Implementations of business readable testing frameworks commonly use Cucumber to connect plain English Gherkin tests into python functions that can carry out that section of the test.
As seen here, the tests clearly convey the test procedure through a “Given”, “When”, “Then” format. This indicates the situation the test is relevant to, what the user does to cause an effect, and finally what effect the user should expect from this action. This modular format makes it possible for anybody to take the building blocks and design new tests not just the testers.
Cucumber and many of these frameworks are configured to output test results in JSON format. On its own JSON isn’t particularly good to present to a non-technical team. However, it is incredibly easy to feed this file into a display that makes the results clear, concise and easily understandable. One possible way of displaying this is by using an Allure Report which presents test results in a website that can be accessed company-wide to check the current state of testing.
These reports eliminate the need to repeatedly distribute new test results as well as any confusion that could cause.
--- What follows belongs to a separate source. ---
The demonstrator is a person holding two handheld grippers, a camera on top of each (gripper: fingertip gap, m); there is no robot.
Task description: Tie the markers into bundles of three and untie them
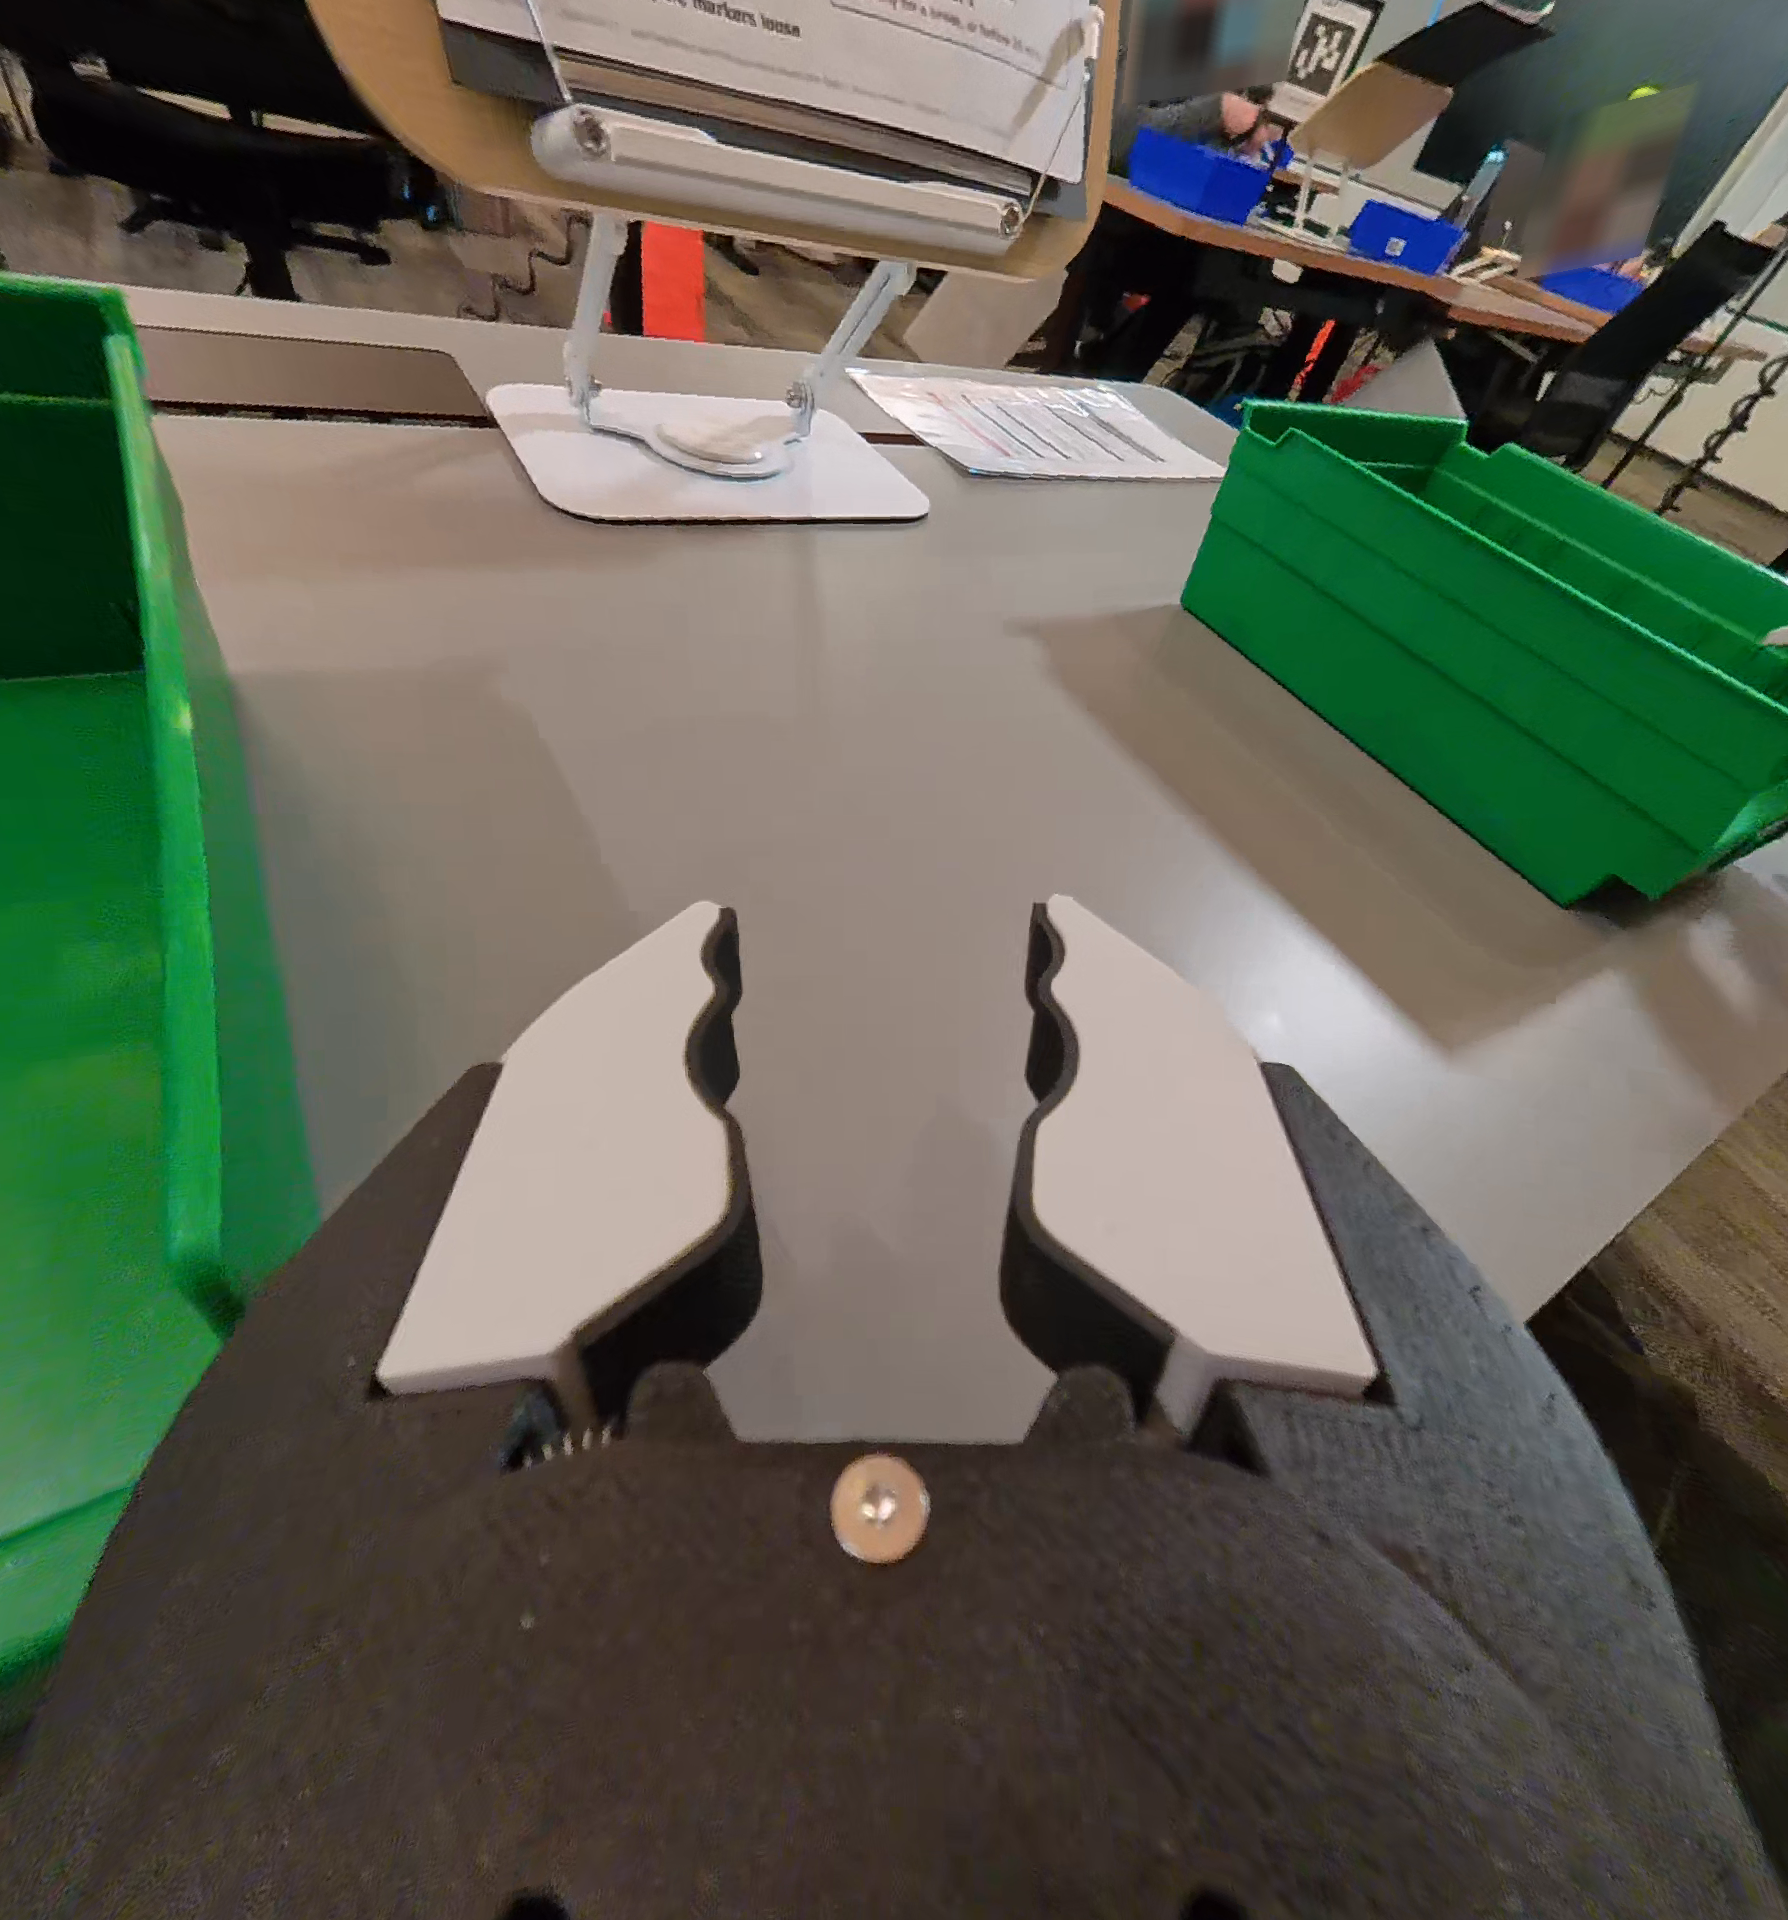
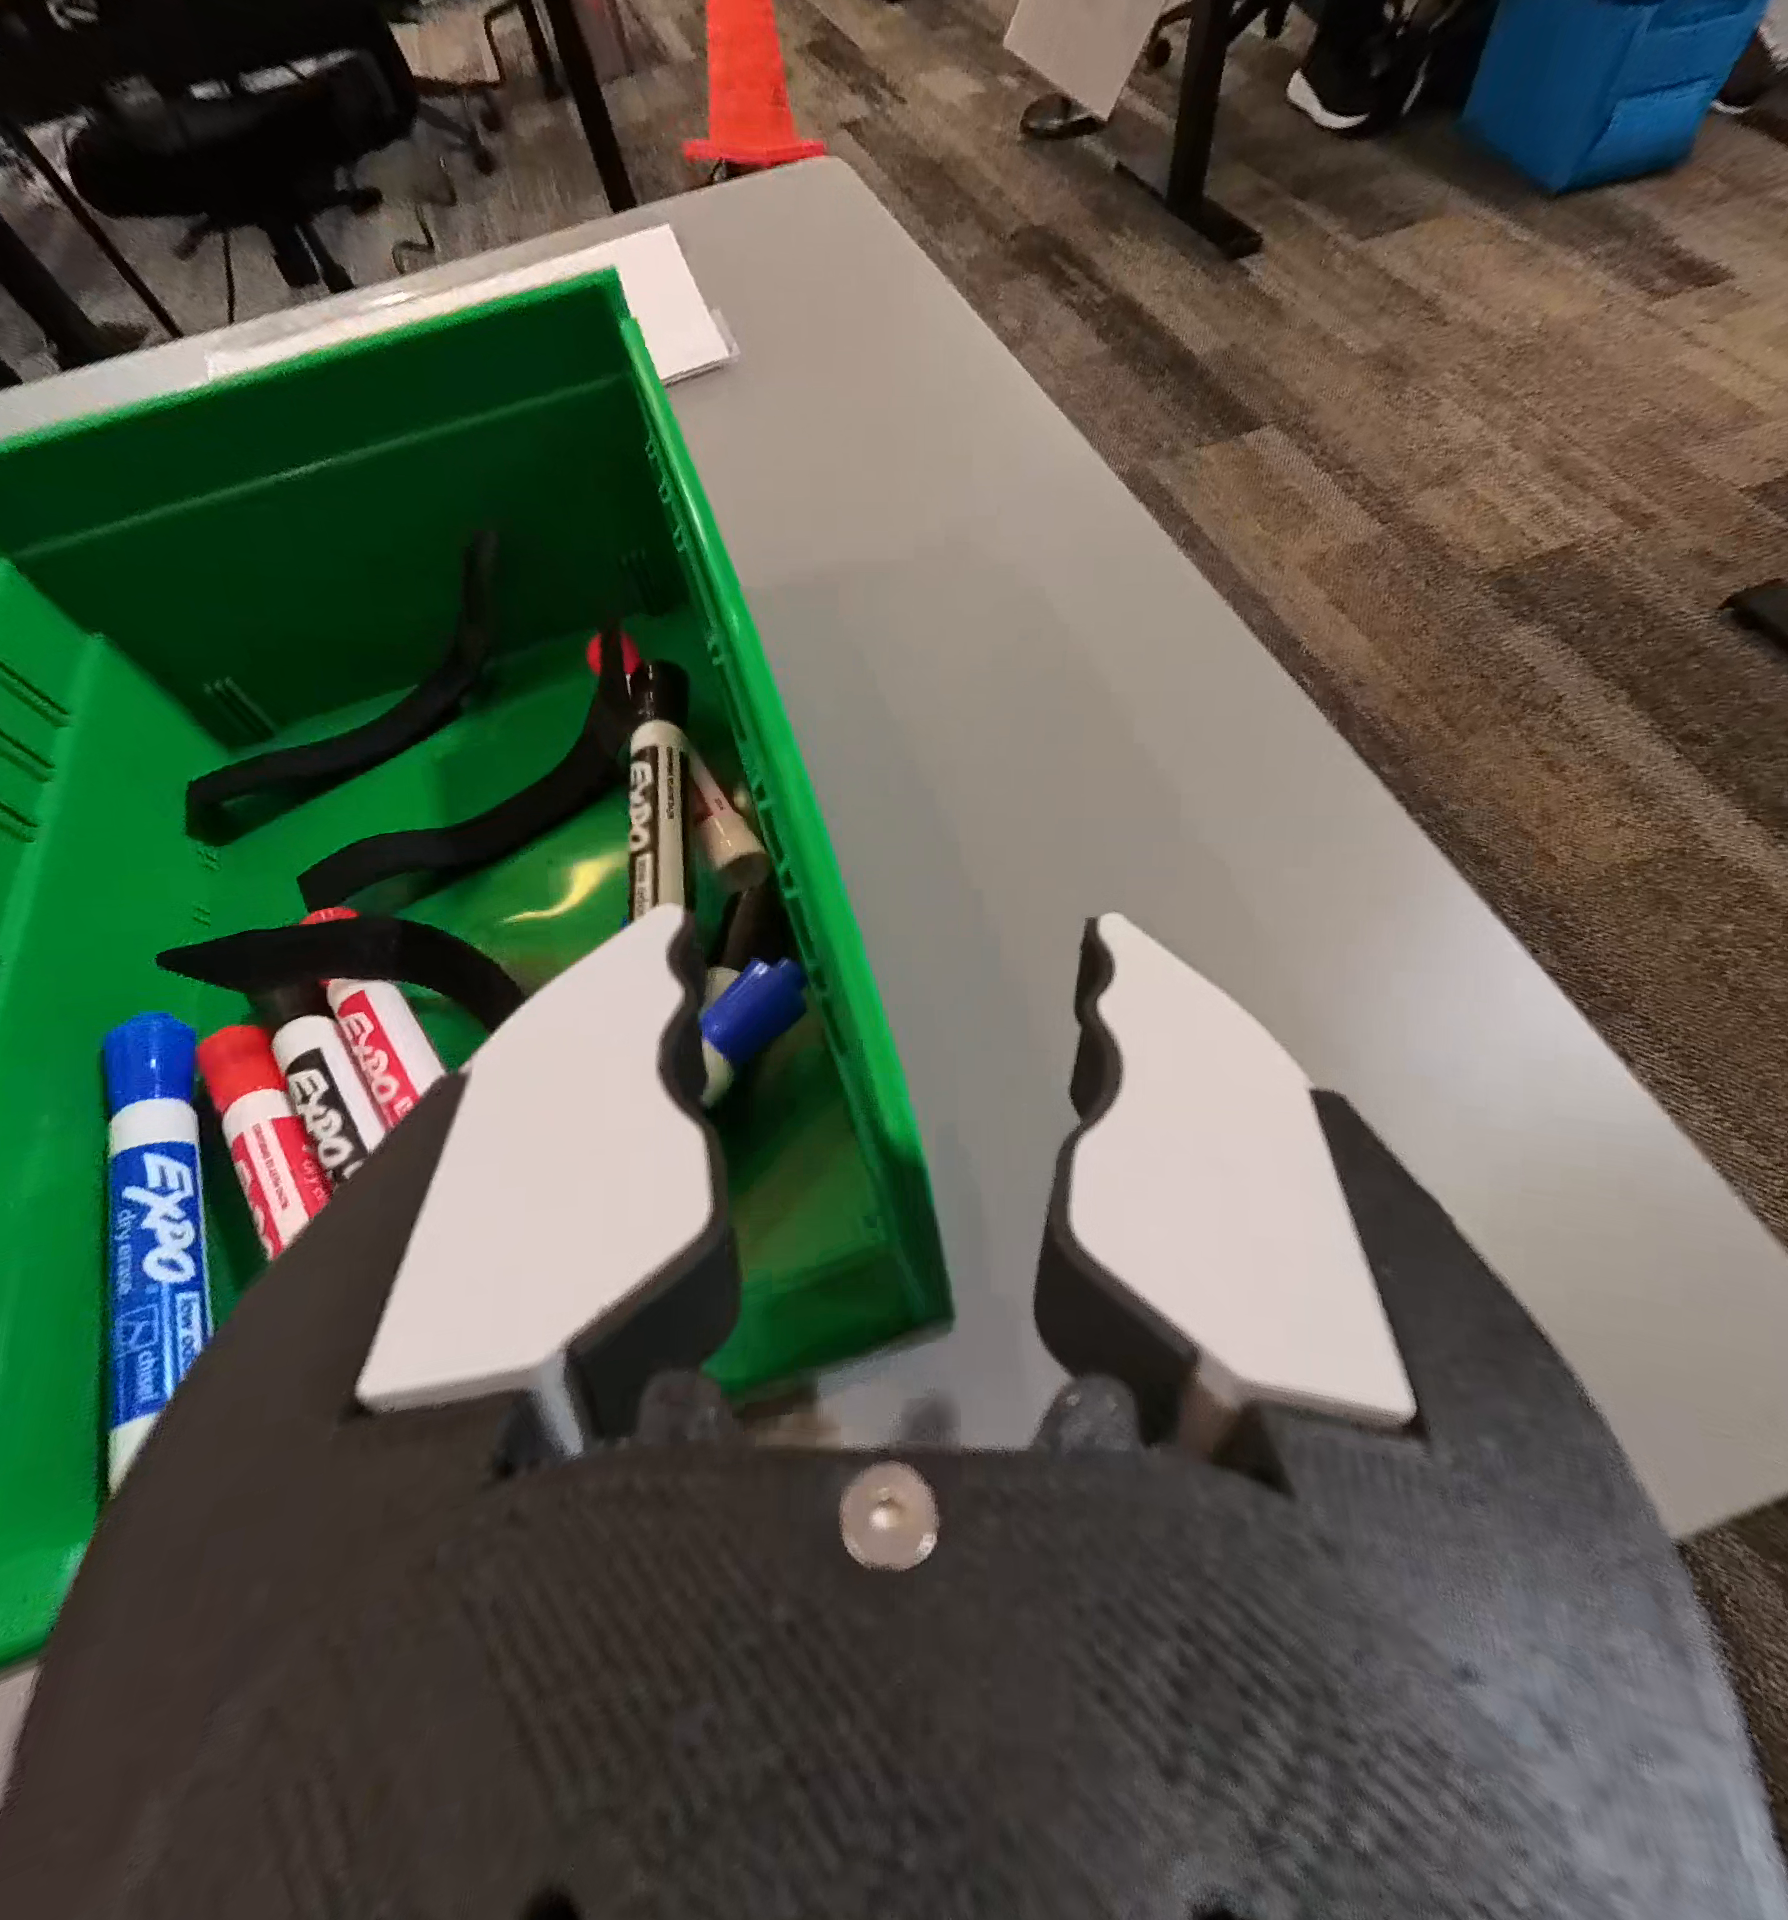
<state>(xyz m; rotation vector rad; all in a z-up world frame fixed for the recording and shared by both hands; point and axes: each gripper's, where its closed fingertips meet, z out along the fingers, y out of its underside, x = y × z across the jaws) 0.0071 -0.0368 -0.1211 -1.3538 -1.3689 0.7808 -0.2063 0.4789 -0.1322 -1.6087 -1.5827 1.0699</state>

This output is accessible and always up to date which is particularly helpful for those who develop the warehouse to see which areas need their attention.
Another advantage of this approach is that these tests are designed for longevity. Due to the way that rules can be described in plain business language, these tests become the definition for the warehouse. A living, executable specification. As the project develops, any changes to the specification also manifest in code. Meaning that the testing environment is always up to date with the needs of the project. In addition to this the modularity of the possible sentences makes adjusting and tweaking the specification as simple as possible so there is more time spent developing new building blocks for tests than there is constructing the tests themselves.
These aspects of testing virtual warehouses are often pivotal to avoiding miscommunication and ensuring that the specification matches the need of the warehouse. Adding them to your testing toolbelt will not only make your work more robust but also will end up more efficient in the long run, leaving you with more time to prepare for hurdles you may encounter in the future.